What you should output is the data below, unchanged in every character.

_Data shown:_
*-*-*

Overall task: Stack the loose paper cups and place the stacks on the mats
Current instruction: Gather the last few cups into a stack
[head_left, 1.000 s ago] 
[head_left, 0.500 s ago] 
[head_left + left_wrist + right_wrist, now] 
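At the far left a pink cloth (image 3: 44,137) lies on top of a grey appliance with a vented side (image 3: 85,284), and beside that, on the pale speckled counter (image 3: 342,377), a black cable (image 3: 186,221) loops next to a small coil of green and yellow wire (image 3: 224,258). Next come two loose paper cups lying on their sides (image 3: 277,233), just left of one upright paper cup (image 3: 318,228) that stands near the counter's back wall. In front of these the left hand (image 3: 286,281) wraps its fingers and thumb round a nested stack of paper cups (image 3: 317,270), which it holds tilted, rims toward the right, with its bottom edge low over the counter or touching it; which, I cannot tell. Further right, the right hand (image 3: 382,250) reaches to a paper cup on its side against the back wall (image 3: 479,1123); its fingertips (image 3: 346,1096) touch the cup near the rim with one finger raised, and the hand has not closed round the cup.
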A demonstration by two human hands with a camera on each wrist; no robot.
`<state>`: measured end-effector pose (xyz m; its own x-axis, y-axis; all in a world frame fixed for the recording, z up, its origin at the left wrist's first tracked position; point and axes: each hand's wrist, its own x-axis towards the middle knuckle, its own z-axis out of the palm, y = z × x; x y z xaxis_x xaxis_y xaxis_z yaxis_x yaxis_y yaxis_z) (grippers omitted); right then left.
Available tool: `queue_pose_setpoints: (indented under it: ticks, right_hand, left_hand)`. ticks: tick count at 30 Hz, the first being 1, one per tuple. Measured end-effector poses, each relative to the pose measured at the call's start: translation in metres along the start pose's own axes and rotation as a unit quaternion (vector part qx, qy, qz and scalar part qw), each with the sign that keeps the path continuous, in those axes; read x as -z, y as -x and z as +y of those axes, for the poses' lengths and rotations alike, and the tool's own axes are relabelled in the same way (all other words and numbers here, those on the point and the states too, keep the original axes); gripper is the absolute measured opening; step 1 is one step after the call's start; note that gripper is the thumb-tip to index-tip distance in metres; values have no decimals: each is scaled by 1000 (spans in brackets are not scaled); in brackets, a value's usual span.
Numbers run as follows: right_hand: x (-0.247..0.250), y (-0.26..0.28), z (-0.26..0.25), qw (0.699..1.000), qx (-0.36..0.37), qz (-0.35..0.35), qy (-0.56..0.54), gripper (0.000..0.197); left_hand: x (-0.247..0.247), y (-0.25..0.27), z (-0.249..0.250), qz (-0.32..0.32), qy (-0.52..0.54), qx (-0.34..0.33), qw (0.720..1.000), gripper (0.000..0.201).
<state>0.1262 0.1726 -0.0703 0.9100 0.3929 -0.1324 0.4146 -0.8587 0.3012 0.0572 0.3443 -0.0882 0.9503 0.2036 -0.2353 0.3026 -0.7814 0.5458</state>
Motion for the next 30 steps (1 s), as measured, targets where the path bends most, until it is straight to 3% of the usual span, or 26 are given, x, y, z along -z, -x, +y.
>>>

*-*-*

_Exercise result:_
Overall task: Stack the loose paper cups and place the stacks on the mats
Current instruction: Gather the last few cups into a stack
[head_left, 1.000 s ago] 
[head_left, 0.500 s ago] 
[head_left + left_wrist + right_wrist, now] 
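At the far left a pink cloth (image 3: 44,137) lies on top of a grey appliance with a vented side (image 3: 85,284), and beside that, on the pale speckled counter (image 3: 342,377), a black cable (image 3: 186,221) loops next to a small coil of green and yellow wire (image 3: 224,258). Next come two loose paper cups lying on their sides (image 3: 277,233), just left of one upright paper cup (image 3: 318,228) that stands near the counter's back wall. In front of these the left hand (image 3: 286,281) wraps its fingers and thumb round a nested stack of paper cups (image 3: 317,270), which it holds tilted, rims toward the right, with its bottom edge low over the counter or touching it; which, I cannot tell. Further right, the right hand (image 3: 382,250) reaches to a paper cup on its side against the back wall (image 3: 479,1123); its fingertips (image 3: 346,1096) touch the cup near the rim with one finger raised, and the hand has not closed round the cup.
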A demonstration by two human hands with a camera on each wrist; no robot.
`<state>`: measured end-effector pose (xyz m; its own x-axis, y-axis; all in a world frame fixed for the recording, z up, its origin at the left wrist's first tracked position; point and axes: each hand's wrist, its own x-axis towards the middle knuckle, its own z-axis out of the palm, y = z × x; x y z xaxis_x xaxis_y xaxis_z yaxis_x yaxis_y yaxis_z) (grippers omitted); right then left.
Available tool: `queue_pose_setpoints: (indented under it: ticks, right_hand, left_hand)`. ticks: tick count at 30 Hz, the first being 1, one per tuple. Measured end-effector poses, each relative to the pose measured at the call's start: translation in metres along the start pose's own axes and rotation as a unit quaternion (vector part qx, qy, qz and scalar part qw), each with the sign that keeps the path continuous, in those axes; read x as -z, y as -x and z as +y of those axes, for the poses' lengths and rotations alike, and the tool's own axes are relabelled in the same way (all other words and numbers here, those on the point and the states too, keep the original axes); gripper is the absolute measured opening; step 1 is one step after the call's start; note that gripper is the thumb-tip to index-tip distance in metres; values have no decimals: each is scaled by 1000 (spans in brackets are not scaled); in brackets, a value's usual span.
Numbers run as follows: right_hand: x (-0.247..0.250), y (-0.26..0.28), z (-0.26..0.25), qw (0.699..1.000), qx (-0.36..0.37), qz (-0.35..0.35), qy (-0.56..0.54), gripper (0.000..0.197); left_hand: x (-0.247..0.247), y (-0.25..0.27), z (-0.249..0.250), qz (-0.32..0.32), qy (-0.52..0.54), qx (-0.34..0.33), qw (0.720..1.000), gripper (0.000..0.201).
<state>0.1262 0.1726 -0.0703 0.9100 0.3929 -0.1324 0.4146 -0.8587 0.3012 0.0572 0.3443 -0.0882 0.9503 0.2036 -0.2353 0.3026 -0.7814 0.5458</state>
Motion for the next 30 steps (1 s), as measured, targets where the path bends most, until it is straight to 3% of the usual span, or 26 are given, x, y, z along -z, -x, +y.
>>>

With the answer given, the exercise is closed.